Dean Haspiel likewise lives in the city, and has written a smaller, and more directly autobiographical book, "Opposable Thumbs" (Alternative Comics; 48 pg.; $4.95). The book reads like a collection of his best personal anecdotes, rather than a longer piece of self-examination. But Haspiel wins us over with his willingness to admit to all the stupid, reckless, violent events of his life in New York.

Each vignette has high entertainment value, if not a lot of introspection. One story tells of his "month-long foray into the bewitching milieu of smoking crack cocaine." With a bit of work examining his motivations and feelings he could have built this out to fill the whole book, and made a fascinating read. Instead he keeps it to six admittedly very amusing pages that culminate in a violent battle over who would get to eat some crack residue.

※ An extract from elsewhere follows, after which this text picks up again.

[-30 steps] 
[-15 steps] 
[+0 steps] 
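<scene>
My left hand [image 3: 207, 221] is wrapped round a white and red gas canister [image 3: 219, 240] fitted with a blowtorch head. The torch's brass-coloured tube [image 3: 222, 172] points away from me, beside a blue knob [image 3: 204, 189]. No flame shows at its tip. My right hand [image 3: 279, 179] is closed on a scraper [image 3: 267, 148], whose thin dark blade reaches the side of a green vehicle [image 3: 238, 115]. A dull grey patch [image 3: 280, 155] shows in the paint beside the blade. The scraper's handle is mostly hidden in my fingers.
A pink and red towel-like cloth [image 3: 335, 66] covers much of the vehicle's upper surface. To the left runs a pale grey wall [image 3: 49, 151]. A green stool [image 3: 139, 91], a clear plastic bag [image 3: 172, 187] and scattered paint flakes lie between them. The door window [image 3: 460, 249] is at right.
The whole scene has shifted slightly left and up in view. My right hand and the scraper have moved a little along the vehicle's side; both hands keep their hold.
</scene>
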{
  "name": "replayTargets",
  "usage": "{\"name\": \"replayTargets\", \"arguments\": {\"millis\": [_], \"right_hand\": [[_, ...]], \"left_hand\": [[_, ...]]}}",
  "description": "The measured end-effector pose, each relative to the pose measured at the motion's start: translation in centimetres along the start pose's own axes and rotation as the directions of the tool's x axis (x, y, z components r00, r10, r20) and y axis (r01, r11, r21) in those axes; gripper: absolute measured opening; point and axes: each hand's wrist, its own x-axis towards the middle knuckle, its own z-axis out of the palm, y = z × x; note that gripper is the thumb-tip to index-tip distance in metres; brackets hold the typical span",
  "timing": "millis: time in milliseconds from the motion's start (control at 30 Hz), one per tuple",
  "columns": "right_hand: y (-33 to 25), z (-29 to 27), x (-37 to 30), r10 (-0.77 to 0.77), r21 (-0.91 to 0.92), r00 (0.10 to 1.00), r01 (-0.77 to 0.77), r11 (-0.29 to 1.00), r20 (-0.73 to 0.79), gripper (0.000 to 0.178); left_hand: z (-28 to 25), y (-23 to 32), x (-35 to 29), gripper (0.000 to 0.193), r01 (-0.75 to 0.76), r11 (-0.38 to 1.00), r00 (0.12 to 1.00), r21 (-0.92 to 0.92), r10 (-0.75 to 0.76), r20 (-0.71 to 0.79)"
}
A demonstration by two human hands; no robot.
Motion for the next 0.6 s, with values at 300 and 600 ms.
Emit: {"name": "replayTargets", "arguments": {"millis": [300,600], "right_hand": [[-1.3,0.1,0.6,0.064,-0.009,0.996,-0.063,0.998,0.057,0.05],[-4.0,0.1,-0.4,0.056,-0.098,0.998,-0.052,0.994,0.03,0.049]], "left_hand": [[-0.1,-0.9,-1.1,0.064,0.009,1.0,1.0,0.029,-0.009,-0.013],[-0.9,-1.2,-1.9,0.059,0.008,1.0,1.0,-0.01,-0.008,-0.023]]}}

Dean Haspiel's neighbor cries on his pants

Haspiel uses thick, brushed lines for a dramatic black and white effect that feels right for these urban tales of heroin O.D.s and underground parties that turn into near-orgies. He worked as an apprentice to several industry luminaries like Walt Simonson and has a style that unites personal expression with mainstream polish. In the funniest story, about a feud with a roommate that degenerates into mutual bedlinen soiling, Haspiel leaps over his friend like Superman.

Neither Alex Robinson's "Box Office Poison," nor Dean Haspiel's "Opposable Thumbs" are the ground-breaking comix work of "Raw." But they nicely represent two kinds of New York experience: urban opportunity and urban decay.

"Box Office Poison" and "Opposable Thumbs" can both be found at better comicbook stores. "BOP" can also be purchased through the publishers website. "Opposable Thumbs" can also be purchased this way.